Looks like I'm getting the 1st one.
Can't put this off any longer.... or winter will be over.


----------



## Frighteners Entertainment (Jan 24, 2006)

Picked up the insert yesterday.
Pulled the old gas log out, ran 110 into the old fire place today.
Damn thing is 475 lbs .... I might have it slide into place tomorrow and get the chimney liner in this weekend, I hope.
Propane was another $500 for last month, feel's like I'm being bleed to death...not in a good way LOL.








This is the one we went with. Sorry, not us....yet.

I'll post a picture when I have it with a fire burning.


----------



## Frighteners Entertainment (Jan 24, 2006)

Well, going to give it a shot today, got it in the house last night.


----------



## Johnny Thunder (Feb 24, 2006)

We just added one similar to that, and have had great luck with it. 

Hope your family enjoys the same


----------



## Frighteners Entertainment (Jan 24, 2006)

It's some work 'cause you've got to split the wood! lol

Did you get the same make? Travis?


----------



## Frighteners Entertainment (Jan 24, 2006)

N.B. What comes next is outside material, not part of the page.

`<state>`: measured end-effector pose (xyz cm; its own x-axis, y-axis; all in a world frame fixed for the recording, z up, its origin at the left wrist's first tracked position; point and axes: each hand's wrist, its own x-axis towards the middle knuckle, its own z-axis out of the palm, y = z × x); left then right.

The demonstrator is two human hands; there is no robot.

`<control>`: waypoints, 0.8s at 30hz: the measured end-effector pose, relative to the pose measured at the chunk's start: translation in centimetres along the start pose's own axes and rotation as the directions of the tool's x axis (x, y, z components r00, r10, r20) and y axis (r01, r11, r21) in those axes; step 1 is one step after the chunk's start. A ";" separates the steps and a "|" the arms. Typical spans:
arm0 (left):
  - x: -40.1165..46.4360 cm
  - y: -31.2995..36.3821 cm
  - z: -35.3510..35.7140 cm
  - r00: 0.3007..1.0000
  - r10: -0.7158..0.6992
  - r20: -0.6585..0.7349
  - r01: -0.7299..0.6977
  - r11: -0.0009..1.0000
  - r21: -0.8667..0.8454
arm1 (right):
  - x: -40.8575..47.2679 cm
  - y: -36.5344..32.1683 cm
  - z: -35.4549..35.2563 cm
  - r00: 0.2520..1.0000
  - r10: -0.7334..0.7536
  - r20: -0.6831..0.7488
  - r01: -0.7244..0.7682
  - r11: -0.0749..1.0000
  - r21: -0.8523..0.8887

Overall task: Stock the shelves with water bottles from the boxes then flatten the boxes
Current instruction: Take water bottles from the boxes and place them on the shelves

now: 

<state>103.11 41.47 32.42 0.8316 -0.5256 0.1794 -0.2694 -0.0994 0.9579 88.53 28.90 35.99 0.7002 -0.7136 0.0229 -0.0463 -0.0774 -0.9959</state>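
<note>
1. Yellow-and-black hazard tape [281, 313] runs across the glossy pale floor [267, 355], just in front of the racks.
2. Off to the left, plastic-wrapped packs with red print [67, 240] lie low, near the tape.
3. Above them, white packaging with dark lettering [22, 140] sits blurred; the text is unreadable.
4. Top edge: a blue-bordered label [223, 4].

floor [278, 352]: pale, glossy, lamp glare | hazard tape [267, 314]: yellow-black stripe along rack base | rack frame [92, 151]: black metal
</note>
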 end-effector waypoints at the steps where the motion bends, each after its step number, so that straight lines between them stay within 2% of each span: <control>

Here's what it looked like before. (sorry for the quality, was in a hurry)









and after.


----------



## Hauntiholik (May 17, 2006)

That looks awesome Jeff! I hope it's keeping you toasty warm with all of the arctic air.


----------



## beelce (Jul 21, 2007)

That does look good Jeff....wish I could give you some of the oak an pecan firewood I have around here...we only burn about 1/3 of a cord per year....just not cold enough for us to have alot of fires in the house. And I have all these giant trees that just keep supplying us with wood... end up burning it outside in a bon fire on the weekends just to get it off the ground.


----------



## Frighteners Entertainment (Jan 24, 2006)

That would be nice to have Bee and thanks to both of you.
All I can keep it at right now is at 66 without having the furnace on more often.
For now, seems like the magic number.
We're just trying to offset the propane bill, well..by more than this.
Again, it's been cold, really cold the last few days. So we may see better results when it's not so cold?


----------



## Johnny Thunder (Feb 24, 2006)

Really?

That's weird. We hit about 75 when we have a fire going in ours. 

Like I said, good luck with it. I think they're the way to go.


----------



## Frighteners Entertainment (Jan 24, 2006)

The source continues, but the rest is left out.